- DIRECTIONS FOR THIS TASK -
Your reply should be the following data, copied exactly.

Segment Start: DATA EXCERPT

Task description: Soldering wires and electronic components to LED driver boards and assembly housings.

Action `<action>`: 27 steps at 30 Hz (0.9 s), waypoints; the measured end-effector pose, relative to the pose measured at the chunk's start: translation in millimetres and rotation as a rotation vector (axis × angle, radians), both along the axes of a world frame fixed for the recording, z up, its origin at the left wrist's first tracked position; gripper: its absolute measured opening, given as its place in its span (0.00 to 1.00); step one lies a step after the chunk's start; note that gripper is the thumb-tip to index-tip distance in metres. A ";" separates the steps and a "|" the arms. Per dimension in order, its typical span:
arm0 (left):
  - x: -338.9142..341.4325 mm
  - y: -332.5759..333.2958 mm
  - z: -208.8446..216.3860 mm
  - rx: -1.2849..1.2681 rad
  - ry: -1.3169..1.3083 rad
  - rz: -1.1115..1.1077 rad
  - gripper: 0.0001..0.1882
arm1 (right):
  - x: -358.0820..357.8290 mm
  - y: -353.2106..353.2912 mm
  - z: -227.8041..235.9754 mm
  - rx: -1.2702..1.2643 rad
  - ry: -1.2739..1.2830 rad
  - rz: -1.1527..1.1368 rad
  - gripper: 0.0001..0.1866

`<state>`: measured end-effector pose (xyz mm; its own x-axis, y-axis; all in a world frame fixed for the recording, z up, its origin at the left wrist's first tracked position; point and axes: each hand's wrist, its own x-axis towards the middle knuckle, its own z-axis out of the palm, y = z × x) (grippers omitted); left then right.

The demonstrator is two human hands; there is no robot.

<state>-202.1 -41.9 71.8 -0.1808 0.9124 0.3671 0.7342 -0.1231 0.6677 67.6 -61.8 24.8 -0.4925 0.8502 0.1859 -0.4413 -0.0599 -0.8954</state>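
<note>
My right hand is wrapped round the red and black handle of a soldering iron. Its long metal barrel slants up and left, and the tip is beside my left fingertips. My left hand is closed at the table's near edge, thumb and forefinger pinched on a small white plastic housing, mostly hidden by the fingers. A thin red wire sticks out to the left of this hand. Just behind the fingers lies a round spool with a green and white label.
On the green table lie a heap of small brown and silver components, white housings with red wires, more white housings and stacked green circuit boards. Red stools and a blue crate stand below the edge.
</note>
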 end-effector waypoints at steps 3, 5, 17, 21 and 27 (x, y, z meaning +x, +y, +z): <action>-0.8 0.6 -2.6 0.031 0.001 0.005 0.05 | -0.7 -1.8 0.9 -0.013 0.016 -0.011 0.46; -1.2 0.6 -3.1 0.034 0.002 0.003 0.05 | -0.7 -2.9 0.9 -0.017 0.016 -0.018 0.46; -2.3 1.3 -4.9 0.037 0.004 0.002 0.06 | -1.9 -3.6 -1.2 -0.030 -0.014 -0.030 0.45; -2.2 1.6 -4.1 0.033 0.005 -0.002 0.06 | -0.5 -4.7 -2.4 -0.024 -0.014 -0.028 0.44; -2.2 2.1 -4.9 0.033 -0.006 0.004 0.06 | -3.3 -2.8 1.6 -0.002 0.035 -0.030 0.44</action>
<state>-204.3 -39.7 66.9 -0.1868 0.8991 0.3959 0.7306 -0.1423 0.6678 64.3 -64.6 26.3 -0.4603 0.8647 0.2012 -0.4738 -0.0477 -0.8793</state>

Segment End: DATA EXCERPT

- RESPONSE -
Task description: Soldering wires and electronic components to LED driver boards and assembly housings.

Action `<action>`: 27 steps at 30 Hz (0.9 s), waypoints; the measured end-effector pose, relative to the pose measured at the chunk's start: translation in millimetres and rotation as a rotation vector (axis × angle, radians), both along the axes of a world frame fixed for the recording, z up, its origin at the left wrist's first tracked position; gripper: its absolute measured opening, given as its place in its span (0.00 to 1.00); step one lies a step after the chunk's start; note that gripper is the thumb-tip to index-tip distance in metres. A ";" separates the steps and a "|" the arms. Per dimension in order, its typical span:
arm0 (left):
  - x: -338.9142..341.4325 mm
  - y: -332.5759..333.2958 mm
  - z: -208.8446..216.3860 mm
  - rx: -1.2849..1.2681 rad
  - ry: -1.3169..1.3083 rad
  - rz: -1.1115..1.1077 rad
  - gripper: 0.0001..0.1882
arm1 (right):
  - x: -358.0820..357.8290 mm
  - y: -353.2106..353.2912 mm
  - z: -227.8041..235.9754 mm
  - rx: -1.2702..1.2643 rad
  - ry: -1.2739..1.2830 rad
  - rz: -1.1527..1.1368 rad
  - gripper: 0.0001..0.1866

`<state>`: measured end-effector pose (xyz mm; its own x-axis, y-axis; all in a world frame fixed for the recording, z up, its origin at the left wrist's first tracked position; point and axes: each hand's wrist, its own x-axis towards the middle knuckle, its own z-axis out of the palm, y = z × x) (grippers omitted); left then right.

The demonstrator is two human hands; there is no robot.

<state>-202.1 -41.9 71.8 -0.1808 0.9124 0.3671 0.7342 -0.1231 0.6677 67.6 -61.8 24.8 -0.4925 0.8502 0.1859 -0.4413 -0.0599 -0.8954</state>
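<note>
My right hand is wrapped round the red and black handle of a soldering iron. Its long metal barrel slants up and left, and the tip is beside my left fingertips. My left hand is closed at the table's near edge, thumb and forefinger pinched on a small white plastic housing, mostly hidden by the fingers. A thin red wire sticks out to the left of this hand. Just behind the fingers lies a round spool with a green and white label.
On the green table lie a heap of small brown and silver components, white housings with red wires, more white housings and stacked green circuit boards. Red stools and a blue crate stand below the edge.
</note>
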 end-effector waypoints at steps 3, 5, 17, 21 and 27 (x, y, z meaning +x, +y, +z): <action>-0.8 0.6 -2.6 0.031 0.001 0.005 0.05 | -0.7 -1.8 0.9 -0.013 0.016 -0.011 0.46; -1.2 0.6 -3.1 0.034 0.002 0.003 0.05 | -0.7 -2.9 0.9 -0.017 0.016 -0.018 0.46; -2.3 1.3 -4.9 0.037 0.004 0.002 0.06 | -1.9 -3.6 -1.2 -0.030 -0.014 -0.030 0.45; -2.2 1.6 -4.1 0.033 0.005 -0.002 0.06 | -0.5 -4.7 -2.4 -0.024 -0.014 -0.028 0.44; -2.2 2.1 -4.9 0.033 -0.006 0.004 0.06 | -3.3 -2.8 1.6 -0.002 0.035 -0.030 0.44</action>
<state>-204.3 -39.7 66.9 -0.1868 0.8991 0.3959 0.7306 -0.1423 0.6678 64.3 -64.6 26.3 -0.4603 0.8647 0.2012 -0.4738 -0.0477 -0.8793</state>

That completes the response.